Determinación de la toxicidad de extractos del árbol de paraíso utilizando métodos alternativos al uso de animales de laboratorio

En la década de 1960 se planteó el concepto de las 3R: remplazo, reducción y refinamiento. Desde ese momento y en especial en los últimos 20 años se han generado esfuerzos tendientes a una menor utilización de animales de laboratorio para el testeo de toxicidad de distintos productos (cosméticos, farmacéuticos, agroquímicos). Bondesson et al. (1989) mostró la correlación de la citotoxicidad en modelos in vitro con la toxicidad oral aguda. La creciente conciencia sobre el sufrimiento y bienestar animal, ha hecho posible la aceptación de la utilización de métodos alternativos en la comunidad científica y organismos regulatorios. De la misma manera y en esa dirección, cada vez son más utilizados los productos naturales como insecticidas o en el tratamiento de enfermedades. La utilización de extractos de Melia azedarach de 10g/dl para el tratamiento de Haematobia irritans (mosca de los cuernos) ectoparásito hematófago de bovinos mostró una eficacia insecticida superior al 90% en ensayos de laboratorio (Poo et al., 2022). Determinar la toxicidad de estos extractos para poder ser aplicados sobre los bovinos es un paso crítico en el desarrollo de un bioproducto. El objetivo de este estudio fue estimar la dosis letal 50 (DL₅₀) de tres extractos de M. azedarach utilizando métodos alternativos, de esta manera se cumple con el reemplazo de animales de laboratorio.

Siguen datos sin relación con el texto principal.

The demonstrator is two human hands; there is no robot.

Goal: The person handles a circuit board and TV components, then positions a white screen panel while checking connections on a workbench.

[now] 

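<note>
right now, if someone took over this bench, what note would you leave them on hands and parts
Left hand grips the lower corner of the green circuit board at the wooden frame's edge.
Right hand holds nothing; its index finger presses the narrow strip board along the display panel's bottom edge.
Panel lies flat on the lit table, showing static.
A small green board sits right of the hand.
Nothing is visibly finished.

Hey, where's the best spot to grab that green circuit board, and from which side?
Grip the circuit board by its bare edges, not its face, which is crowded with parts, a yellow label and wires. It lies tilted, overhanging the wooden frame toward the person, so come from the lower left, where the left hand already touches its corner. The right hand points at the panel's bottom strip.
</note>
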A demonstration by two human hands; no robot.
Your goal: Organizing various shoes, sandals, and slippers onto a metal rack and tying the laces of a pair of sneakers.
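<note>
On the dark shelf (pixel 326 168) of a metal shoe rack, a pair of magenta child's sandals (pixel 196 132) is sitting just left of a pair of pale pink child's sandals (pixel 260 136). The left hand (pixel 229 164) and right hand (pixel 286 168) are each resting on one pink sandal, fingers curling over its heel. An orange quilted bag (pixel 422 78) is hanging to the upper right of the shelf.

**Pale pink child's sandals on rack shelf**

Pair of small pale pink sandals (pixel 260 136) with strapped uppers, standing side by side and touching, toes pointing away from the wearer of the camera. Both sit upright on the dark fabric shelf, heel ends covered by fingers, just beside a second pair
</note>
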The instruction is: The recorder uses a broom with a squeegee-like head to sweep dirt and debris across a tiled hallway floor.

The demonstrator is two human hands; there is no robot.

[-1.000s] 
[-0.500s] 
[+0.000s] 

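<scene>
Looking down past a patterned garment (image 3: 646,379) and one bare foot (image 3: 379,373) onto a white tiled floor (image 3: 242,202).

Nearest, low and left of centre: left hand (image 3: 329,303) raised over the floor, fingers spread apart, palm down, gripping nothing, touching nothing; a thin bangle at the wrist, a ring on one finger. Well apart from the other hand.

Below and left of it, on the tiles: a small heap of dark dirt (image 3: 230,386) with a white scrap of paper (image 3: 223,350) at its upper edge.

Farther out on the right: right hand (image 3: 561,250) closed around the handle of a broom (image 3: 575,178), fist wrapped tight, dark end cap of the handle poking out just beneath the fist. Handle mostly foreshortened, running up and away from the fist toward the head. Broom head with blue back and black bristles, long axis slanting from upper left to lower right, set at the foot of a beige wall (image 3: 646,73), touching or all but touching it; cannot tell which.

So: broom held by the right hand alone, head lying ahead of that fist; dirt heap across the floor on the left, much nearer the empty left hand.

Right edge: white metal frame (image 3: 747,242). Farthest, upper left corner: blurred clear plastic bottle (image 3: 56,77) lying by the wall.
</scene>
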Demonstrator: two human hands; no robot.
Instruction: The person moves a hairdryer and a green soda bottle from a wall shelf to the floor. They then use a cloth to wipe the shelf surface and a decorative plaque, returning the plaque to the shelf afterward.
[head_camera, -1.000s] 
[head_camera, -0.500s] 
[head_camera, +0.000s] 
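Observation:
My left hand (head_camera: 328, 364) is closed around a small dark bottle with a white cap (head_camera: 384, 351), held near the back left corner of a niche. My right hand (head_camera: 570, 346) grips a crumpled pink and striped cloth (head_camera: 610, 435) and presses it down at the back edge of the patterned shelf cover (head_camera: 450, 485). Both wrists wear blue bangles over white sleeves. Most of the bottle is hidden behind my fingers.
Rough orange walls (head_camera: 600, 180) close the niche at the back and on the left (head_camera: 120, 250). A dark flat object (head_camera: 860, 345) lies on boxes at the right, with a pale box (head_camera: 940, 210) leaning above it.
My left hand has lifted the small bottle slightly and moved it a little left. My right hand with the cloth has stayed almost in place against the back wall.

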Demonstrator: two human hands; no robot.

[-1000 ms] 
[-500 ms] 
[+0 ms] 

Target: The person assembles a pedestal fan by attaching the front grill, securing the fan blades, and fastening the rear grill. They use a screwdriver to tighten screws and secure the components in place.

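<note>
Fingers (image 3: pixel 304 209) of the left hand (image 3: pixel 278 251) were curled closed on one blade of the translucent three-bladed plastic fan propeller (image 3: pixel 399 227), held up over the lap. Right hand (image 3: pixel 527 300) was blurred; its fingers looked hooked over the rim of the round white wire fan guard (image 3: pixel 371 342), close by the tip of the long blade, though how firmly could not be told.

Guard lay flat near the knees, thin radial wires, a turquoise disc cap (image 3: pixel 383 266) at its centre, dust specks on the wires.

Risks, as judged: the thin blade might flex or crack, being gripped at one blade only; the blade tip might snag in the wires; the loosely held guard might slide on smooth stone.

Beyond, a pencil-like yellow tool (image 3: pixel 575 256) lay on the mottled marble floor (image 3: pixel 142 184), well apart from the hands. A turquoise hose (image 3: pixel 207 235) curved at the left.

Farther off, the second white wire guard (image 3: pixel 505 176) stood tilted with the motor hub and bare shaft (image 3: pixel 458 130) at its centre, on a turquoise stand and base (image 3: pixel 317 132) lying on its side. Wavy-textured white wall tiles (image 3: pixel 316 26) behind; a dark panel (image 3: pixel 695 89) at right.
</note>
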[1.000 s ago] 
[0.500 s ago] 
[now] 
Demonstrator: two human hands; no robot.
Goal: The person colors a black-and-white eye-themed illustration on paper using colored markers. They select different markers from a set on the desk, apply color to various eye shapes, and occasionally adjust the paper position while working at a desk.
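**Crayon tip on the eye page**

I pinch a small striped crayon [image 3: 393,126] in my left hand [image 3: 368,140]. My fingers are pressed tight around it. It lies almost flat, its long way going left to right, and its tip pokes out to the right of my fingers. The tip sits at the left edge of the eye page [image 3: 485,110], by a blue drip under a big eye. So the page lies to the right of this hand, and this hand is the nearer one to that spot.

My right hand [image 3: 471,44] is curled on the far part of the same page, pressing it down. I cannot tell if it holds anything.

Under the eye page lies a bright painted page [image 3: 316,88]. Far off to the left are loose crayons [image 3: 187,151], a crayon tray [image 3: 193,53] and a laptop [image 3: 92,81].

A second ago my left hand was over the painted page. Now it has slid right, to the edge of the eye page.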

Los extractos de M. azedarach se elaboraron mediante equipo Soxhlet. Se colectaron frutos, se molieron y se utilizaron 45g para la extracción con metanol, etanol y hexano. Se prepararon los extractos a una concentración de 10g/dl. Para la determinación de la DL₅₀ se utilizó la guía N°129 de la OECD (2010). Brevemente, se utiliza la línea celular BALB/c 3T3 de fibroblastos de ratón, estas se trataron con 8 concentraciones de cada uno de los extractos en 3 ensayos independientes. Las concentraciones fueron de 0,032-100μg/ml en el extracto de fruto etanol (FE), de 0,32- 1000 μg/ml en los extractos de fruto metanol (FM) y fruto hexano (FH). A las 48hs del tratamiento, se determinó la cantidad de células muertas usando la tinción de rojo neutro. A partir de las curvas de cada extracto, se realizó el ajuste no lineal para obtener el valor de CI50 (concentración inhibitoria 50) que corresponde a la concentración que inhibe el 50% de viabilidad celular. Con dicho valor se estimó la DL₅₀ con la siguiente fórmula:

Log (DL50) =0,372*Log (CI50) +2,024

En la Figura 1 se observan las curvas de dosis respuesta de cada uno de los extractos de fruto utilizados. El FE presentó la DL₅₀ más baja con un valor de 232,90mg/kg. Por su parte, FM y FH tuvieron valores de 313,89mg/kg y 631,91mg/kg, respectivamente.

Los datos de DL₅₀ obtenidos, brindaron información acerca de la seguridad de cada extracto. Conociendo las concentraciones seguras y las concentraciones eficaces para el tratamiento de la mosca de los cuernos, puede planificarse un ensayo clínico piloto a campo garantizando que la aplicación del producto en estudio es seguro. Los resultados alcanzados demuestran que es factible estimar la dosis inicial de la DL₅₀ o la DL50de una sustancia (natural o de síntesis) por una metodología alternativa sin usar animales de laboratorio.